They act as essential "connection coefficients," providing a mathematical bridge to convert between standard polynomial powers and falling factorials.
Both types of Stirling numbers obey simple, elegant recurrence relations and have compact generating functions that reveal their inverse relationship.
Beyond combinatorics, Stirling numbers have profound applications in probability, statistics, number theory, and even mathematical logic, illustrating their fundamental nature.

Introduction

How many ways can you group a set of distinct items? This simple question, whether it involves arranging people at party tables or sorting data on servers, leads to a rich and beautiful area of mathematics governed by Stirling numbers. Named after the 18th-century mathematician James Stirling, these numbers provide the fundamental language for counting partitions and permutations. While they arise from straightforward combinatorial problems, their influence extends far beyond, weaving together seemingly disparate fields and revealing the deep, underlying unity of mathematical thought. This article delves into the world of these remarkable numbers.

In the first chapter, "Principles and Mechanisms," we will explore the two distinct faces of Stirling numbers—those of the first and second kind. We will uncover their elegant growth laws through recurrence relations, aunderstand their pivotal algebraic role as connection coefficients between polynomial bases, and witness the power of generating functions in capturing their properties.

Following this, the chapter on "Applications and Interdisciplinary Connections" will take us on a journey to see these numbers in action. We will discover their crucial role in probability and statistics, their surprising appearances in analysis and number theory, and their utility in solving problems in graph theory and even the abstract realm of mathematical logic.

Principles and Mechanisms

Imagine you are at a party. The host, a rather eccentric mathematician, poses two different challenges.

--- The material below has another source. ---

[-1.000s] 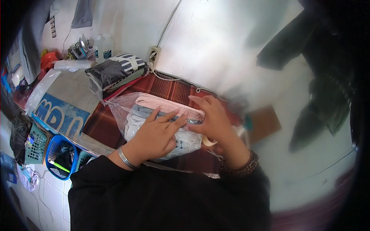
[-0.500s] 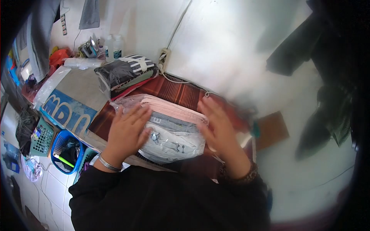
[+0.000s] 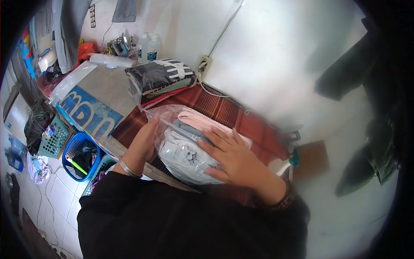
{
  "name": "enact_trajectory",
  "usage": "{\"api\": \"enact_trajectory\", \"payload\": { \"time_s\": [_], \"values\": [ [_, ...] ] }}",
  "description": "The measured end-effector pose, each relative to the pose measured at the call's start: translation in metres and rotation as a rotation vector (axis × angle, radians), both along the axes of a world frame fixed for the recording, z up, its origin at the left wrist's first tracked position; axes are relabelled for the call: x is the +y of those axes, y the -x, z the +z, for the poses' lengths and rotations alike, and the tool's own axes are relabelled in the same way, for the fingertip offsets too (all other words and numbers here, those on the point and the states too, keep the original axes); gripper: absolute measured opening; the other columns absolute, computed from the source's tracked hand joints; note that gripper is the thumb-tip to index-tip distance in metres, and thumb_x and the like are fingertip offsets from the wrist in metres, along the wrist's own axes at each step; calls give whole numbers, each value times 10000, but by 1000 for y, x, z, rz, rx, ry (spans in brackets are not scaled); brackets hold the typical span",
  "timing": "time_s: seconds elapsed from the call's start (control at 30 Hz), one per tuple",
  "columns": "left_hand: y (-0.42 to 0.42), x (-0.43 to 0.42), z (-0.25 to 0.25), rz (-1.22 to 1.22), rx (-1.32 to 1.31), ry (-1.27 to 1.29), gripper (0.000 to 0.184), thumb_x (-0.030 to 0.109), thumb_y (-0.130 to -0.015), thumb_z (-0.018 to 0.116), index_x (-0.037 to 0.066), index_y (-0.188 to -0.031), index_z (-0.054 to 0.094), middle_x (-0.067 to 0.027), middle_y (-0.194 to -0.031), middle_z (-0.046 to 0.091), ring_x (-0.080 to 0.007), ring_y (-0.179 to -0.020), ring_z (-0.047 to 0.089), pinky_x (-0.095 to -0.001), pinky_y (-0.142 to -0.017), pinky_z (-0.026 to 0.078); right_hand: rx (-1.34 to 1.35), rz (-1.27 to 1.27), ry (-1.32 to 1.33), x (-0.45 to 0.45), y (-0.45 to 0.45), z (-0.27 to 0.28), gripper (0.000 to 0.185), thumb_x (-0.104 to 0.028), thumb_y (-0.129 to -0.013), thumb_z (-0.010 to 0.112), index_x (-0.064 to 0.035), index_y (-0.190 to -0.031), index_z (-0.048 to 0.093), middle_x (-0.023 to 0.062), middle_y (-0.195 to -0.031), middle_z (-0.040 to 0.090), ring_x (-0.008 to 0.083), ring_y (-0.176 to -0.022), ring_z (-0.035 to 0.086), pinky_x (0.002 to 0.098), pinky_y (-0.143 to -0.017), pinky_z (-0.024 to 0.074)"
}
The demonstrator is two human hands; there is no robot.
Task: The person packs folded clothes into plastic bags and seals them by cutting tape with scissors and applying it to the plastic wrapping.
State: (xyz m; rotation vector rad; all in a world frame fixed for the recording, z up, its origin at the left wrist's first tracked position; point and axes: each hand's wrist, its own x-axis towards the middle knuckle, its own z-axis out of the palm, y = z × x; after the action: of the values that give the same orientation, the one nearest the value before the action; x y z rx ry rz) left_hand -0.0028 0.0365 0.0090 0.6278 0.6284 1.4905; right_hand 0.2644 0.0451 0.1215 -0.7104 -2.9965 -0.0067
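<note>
A clear plastic bag [image 3: 169, 113] lies on the striped red-brown cloth in front of me. Folded clothes are inside it: a pink piece [image 3: 194, 119], a grey one and a white garment [image 3: 181, 151] with a small dark print. My right hand [image 3: 230, 157] rests open and flat across the bag's right half, fingers spread over the grey and white pieces. At the bag's left end, my left hand [image 3: 145, 140] stands on edge against the plastic, fingers stretched out and seen from the side. Its palm side is partly hidden.
Behind lies another bagged stack of dark clothes [image 3: 159, 77], beside a power socket [image 3: 205, 64] with a cable. Two white bottles [image 3: 152, 47] and an iron [image 3: 125, 43] stand at the back. To the left are a blue basket [image 3: 82, 157] and a green basket [image 3: 54, 140].
My right hand has moved left from the bag's right end onto its top. My left hand has shifted from the top to the left end. The view has turned slightly.
</note>
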Motion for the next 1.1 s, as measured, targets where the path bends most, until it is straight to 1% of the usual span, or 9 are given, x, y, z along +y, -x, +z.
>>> {"api": "enact_trajectory", "payload": {
  "time_s": [0.13, 0.2, 0.47, 0.7, 0.77, 0.8, 0.87, 0.93, 1.1],
  "values": [
    [-14, 8, 10, -8, -1, -157, 463, 278, -1043, 370, -35, -1379, 436, -145, -1374, 509, -224, -1236, 519, -356, -1075, 382, -43, 95, -72, 19, 35, -8, 719, -516, -914, 537, -79, -1461, 371, 148, -1540, 311, 305, -1442, 266, 603, -1112, 244],
    [-20, 6, 13, 0, -32, -165, 469, 260, -1048, 356, -45, -1402, 408, -148, -1395, 489, -224, -1263, 495, -353, -1086, 366, -67, 126, -87, 19, 46, -6, 731, -530, -911, 528, -73, -1459, 369, 150, -1539, 311, 303, -1444, 262, 590, -1116, 250],
    [-20, -5, 21, 140, 239, -363, 506, 245, -1052, 318, -73, -1446, 323, -176, -1515, 347, -256, -1400, 334, -371, -1164, 227, -129, 202, -82, 21, 72, 4, 771, -580, -898, 507, -55, -1448, 378, 160, -1523, 330, 308, -1430, 282, 561, -1126, 248],
    [-30, -13, 38, 125, 348, -336, 486, 220, -1051, 338, -90, -1425, 350, -199, -1506, 360, -287, -1383, 373, -376, -1138, 278, -122, 282, 30, -4, 63, 2, 682, -499, -918, 531, -24, -1398, 435, 187, -1449, 408, 324, -1381, 362, 488, -1117, 311],
    [-30, -16, 45, 249, 1110, -452, 542, 257, -1005, 460, -66, -1429, 363, -238, -1474, 390, -335, -1351, 413, -393, -1135, 294, -117, 319, 82, -14, 52, 5, 657, -468, -917, 552, -25, -1391, 443, 185, -1443, 414, 322, -1378, 365, 477, -1110, 329],
    [-33, -19, 47, 247, 1112, -452, 542, 257, -1005, 460, -66, -1429, 363, -238, -1474, 390, -335, -1351, 413, -393, -1135, 294, -93, 327, 155, -16, 44, 9, 615, -414, -904, 593, -28, -1368, 474, 181, -1417, 449, 325, -1359, 393, 476, -1098, 346],
    [-46, -29, 46, 462, 1769, -507, 629, 315, -934, 536, -103, -1381, 390, -272, -1470, 365, -394, -1352, 394, -442, -1110, 321, -70, 334, 231, -16, 23, 15, 576, -360, -890, 634, -31, -1345, 504, 176, -1390, 485, 328, -1340, 421, 475, -1087, 364],
    [-57, -39, 48, 486, 1837, -479, 680, 351, -896, 565, -103, -1373, 396, -276, -1472, 357, -396, -1359, 381, -466, -1112, 312, 96, 259, 184, -12, -5, 23, 452, -269, -851, 688, -53, -1237, 596, 154, -1266, 593, 318, -1225, 544, 466, -1030, 427],
    [-68, -51, 55, 464, 1982, -433, 762, 420, -859, 587, -102, -1376, 387, -285, -1491, 320, -381, -1396, 329, -519, -1120, 274, 404, -84, 142, -13, -70, 22, 340, -136, -809, 701, -45, -1134, 664, 157, -1192, 640, 312, -1152, 601, 437, -995, 453]
  ]
}}
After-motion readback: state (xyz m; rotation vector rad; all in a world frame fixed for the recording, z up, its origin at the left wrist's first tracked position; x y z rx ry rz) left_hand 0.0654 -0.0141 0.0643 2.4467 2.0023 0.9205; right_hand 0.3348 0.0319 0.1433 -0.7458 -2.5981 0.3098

First, take a group of people and divide them into smaller, non-empty conversational circles. Second, take the same group of people and seat them at a set of identical round tables. The number of ways you can accomplish these tasks, seemingly simple party games, are counted by two related families of numbers known as the Stirling numbers. These numbers, named after the 18th-century mathematician James Stirling, form a fundamental bridge connecting different areas of mathematics, from combinatorics and algebra to calculus and even number theory. Let's peel back the layers and discover the beautiful machinery that governs them.

The Two Faces of Partitioning

At the heart of the matter are two distinct ways of thinking about "grouping" things.

First, consider the task of partitioning a set of $n$ distinct objects into exactly $k$ non-empty, indistinguishable groups. Think of having $n$ different books and wanting to put them into $k$ identical boxes, ensuring no box is empty. The number of ways to do this is given by the Stirling numbers of the second kind, denoted as $S(n, k)$ or $\left\{ \begin{matrix} n \\ k \end{matrix} \right\}$ .

For example, how many ways can we partition a set of 4 objects, let's call them $\{1, 2, 3, 4\}$ , into 2 non-empty subsets?

We can group one object with three others: $\{\{1\}, \{2,3,4\}\}$ , $\{\{2\}, \{1,3,4\}\}$ , $\{\{3\}, \{1,2,4\}\}$ , $\{\{4\}, \{1,2,3\}\}$ . (4 ways)
We can group two objects with two others: $\{\{1,2\}, \{3,4\}\}$ , $\{\{1,3\}, \{2,4\}\}$ , $\{\{1,4\}, \{2,3\}\}$ . (3 ways) In total, there are $4+3=7$ ways. So, $S(4,2) = 7$ . As you can imagine, calculating this by hand gets complicated quickly. For instance, to partition 5 objects into 3 groups, the number of ways, $S(5,3)$ , is 25. If you sum up the number of ways to partition $n$ objects over all possible numbers of groups (from 1 to $n$ ), you get the total number of ways to partition the set, a quantity known as the $n$ -th Bell number, $B_n$ . Thus, we have the beautiful and direct relationship $B_n = \sum_{k=0}^{n} S(n,k)$ .

Now for the second challenge: arranging $n$ people into $k$ non-empty, indistinguishable circular table arrangements. The key difference is that at a round table, the arrangement is cyclic—only who sits next to whom matters, not the specific chair. The number of ways to do this is given by the unsigned Stirling numbers of the first kind, denoted $c(n,k)$ or $\genfrac{[}{]}{0pt}{}{n}{k}$ . These numbers count permutations of $n$ elements that are composed of exactly $k$ disjoint cycles.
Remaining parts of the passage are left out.